Diversas fontes de M.O. podem ser incorporadas ao solo, porém, os resíduos vegetais de processamento de extração de óleos, como as tortas, têm sido amplamente utilizados, por conterem altos teores de N.P.K. e liberarem no solo, conforme a decomposição do material, compostos voláteis com propriedades nematicidas.

Nesse contexto, vem se destacando a torta de mamona, que é um subproduto do processamento da semente da mamona para extração de óleo. Tem sido utilizada em campo com certa frequência como suplementação nutricional, já que contém altos teores de nutrientes.

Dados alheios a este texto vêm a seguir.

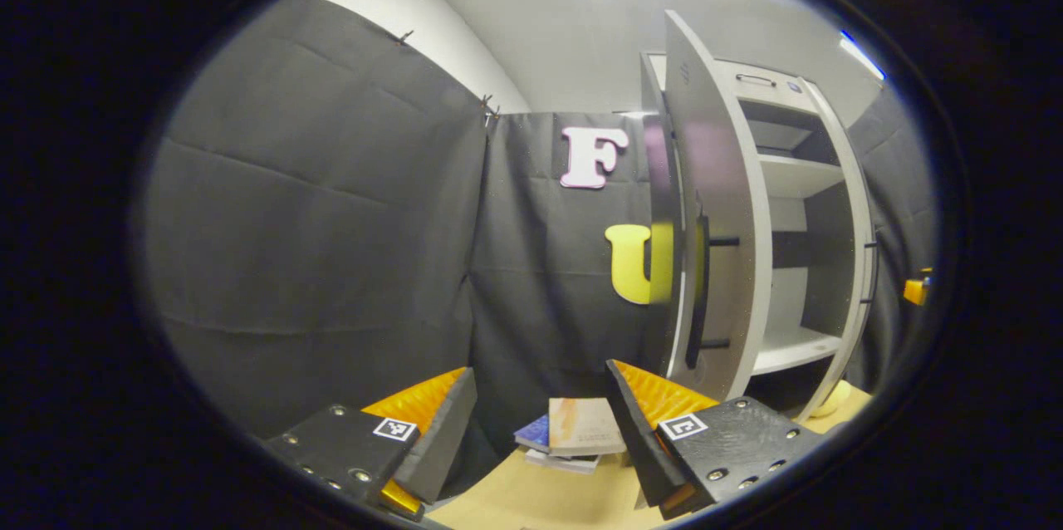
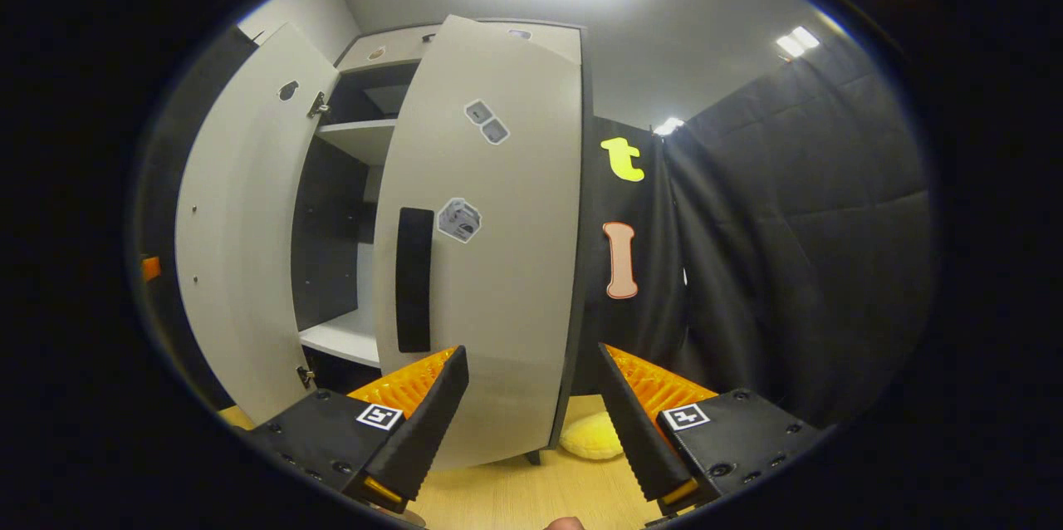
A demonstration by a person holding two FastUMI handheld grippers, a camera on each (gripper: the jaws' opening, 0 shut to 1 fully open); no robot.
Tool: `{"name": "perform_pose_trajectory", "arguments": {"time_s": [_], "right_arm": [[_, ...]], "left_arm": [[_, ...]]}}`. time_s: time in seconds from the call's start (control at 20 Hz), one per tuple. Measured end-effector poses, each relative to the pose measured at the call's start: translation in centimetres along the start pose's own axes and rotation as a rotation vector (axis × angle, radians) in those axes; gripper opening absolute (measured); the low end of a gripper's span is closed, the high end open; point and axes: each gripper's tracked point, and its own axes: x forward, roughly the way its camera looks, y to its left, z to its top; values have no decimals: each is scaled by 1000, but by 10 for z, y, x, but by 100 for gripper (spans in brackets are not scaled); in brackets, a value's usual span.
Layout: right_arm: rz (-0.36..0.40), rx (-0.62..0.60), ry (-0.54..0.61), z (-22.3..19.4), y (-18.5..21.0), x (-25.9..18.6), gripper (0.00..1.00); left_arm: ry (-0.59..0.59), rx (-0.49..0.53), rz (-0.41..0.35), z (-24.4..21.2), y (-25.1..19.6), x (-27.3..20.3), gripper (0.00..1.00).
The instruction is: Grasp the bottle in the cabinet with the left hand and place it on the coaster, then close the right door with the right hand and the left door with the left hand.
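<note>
Two tools hang spread and empty: the right tool (image 2: 527,397) faces the half-swung right door (image 2: 490,264), ready to push; the left tool (image 1: 540,422) waits near the left door (image 1: 714,223). No bottle visible on the cabinet (image 1: 797,181) shelves.

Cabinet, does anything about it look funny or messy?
Nothing looks broken or spilled. The tall white cabinet just has both doors hanging open: the left door swung wide, and the right door with the black handle partway shut. A small stack of books sits neatly on the wooden table.
</note>
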Motion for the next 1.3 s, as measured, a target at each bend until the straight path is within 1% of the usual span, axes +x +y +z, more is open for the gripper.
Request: {"name": "perform_pose_trajectory", "arguments": {"time_s": [0.15, 0.35, 0.4, 0.45, 0.5, 0.55, 0.6, 0.75, 0.85, 1.05, 1.25, 1.3], "right_arm": [[-48, 30, 10, -8, -32, -15, 98], [-123, 60, 49, -25, -73, -29, 96], [-145, 67, 51, -27, -84, -33, 98], [-162, 75, 49, -27, -93, -36, 96], [-176, 81, 45, -27, -102, -39, 98], [-188, 85, 40, -28, -110, -44, 98], [-200, 87, 37, -29, -117, -47, 98], [-243, 94, 29, -33, -136, -54, 98], [-249, 107, 29, -35, -142, -57, 97], [-240, 113, 45, -42, -145, -58, 95], [-238, 98, 42, -41, -149, -62, 95], [-244, 93, 39, -39, -152, -64, 92]], "left_arm": [[-18, 0, -21, 10, -20, 20, 89], [-47, 45, -48, 19, -51, 34, 89], [-50, 56, -46, 20, -56, 36, 89], [-53, 72, -25, 19, -56, 40, 89], [-58, 92, -8, 21, -56, 42, 89], [-64, 103, -3, 23, -58, 41, 89], [-61, 97, -5, 21, -58, 40, 94], [-53, 49, -12, 21, -58, 40, 95], [-51, 28, -35, 21, -61, 39, 95], [-51, 11, -113, 23, -67, 33, 95], [-62, 3, -127, 26, -68, 32, 95], [-62, 3, -131, 26, -69, 33, 95]]}}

A torta de mamona vem sendo estudada para o controle de nematoides em diversas culturas. Seus efeitos devem-se ao composto tóxico chamado ricina. Assim, a adição de torta de mamona pode ser mais uma alternativa para reduzir as perdas no tomateiro causadas por nematoides de galhas.

Pesquisas

Ferreira (2012), avaliando o efeito da aplicação de fertilizante organomineral à base de torta de mamona, observou redução da população de Meloidogyne incognita e aumento do desenvolvimento vegetativo do tomateiro quando o produto foi incorporado ao solo 14 dias antes do transplantio do tomateiro. 

Em outra linha de pesquisa, Pedroso (2016) comprovou efeito supressivo a M. incognita com a aplicação de torta de mamona devido à liberação de compostos orgânicos voláteis liberados e à sua atividade tóxica ao patógeno.

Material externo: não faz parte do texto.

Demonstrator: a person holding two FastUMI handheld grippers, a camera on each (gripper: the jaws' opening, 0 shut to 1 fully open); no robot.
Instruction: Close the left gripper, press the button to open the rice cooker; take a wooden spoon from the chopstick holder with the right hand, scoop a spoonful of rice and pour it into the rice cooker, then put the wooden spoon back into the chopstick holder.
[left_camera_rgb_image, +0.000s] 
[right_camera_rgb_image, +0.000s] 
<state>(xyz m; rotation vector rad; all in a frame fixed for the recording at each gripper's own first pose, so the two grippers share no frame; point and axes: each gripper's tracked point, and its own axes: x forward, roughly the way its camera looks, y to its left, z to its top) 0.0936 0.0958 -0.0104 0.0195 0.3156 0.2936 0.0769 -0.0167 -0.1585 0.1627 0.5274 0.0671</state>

Assim, a torta de mamona como fertilizante pode ser aplicada tanto em plantio como em cobertura. No entanto, para efeito nematicida é necessário que sua aplicação e incorporação sejam feitas antes do transplantio.

O uso de torta de mamona na cultura do tomate é interessante porque, além de diminuir o ataque de nematoides, fornece nitrogênio, liberado gradualmente com a decomposição da torta, e outros nutrientes, como fósforo e potássio.

Em função desses benefícios, a torta de mamona já vem sendo largamente utilizada na produção orgânica. No entanto, alguns aspectos ainda precisam ser mais investigados e definidos, uma vez que a aplicação em doses excessivas pode resultar em danos às plantas devido a efeitos fitotóxicos. 

Recomenda-se, portanto, que a dose seja parcelada, com aplicações previamente ao transplantio e em aplicações de cobertura.

Custo

A utilização de silício e de adubos orgânicos como a torta de mamona são estratégias que podem ser consideradas como parte do manejo integrado de nematoides na cultura do tomateiro.

Podem promover benefícios nutricionais que potencializam o crescimento das plantas de tomate e colaboram para a obtenção de bons índices produtivos. A utilização desses insumos deve estar associada ao uso de práticas preventivas e integradas visando alcançar resultados mais satisfatórios e duradouros.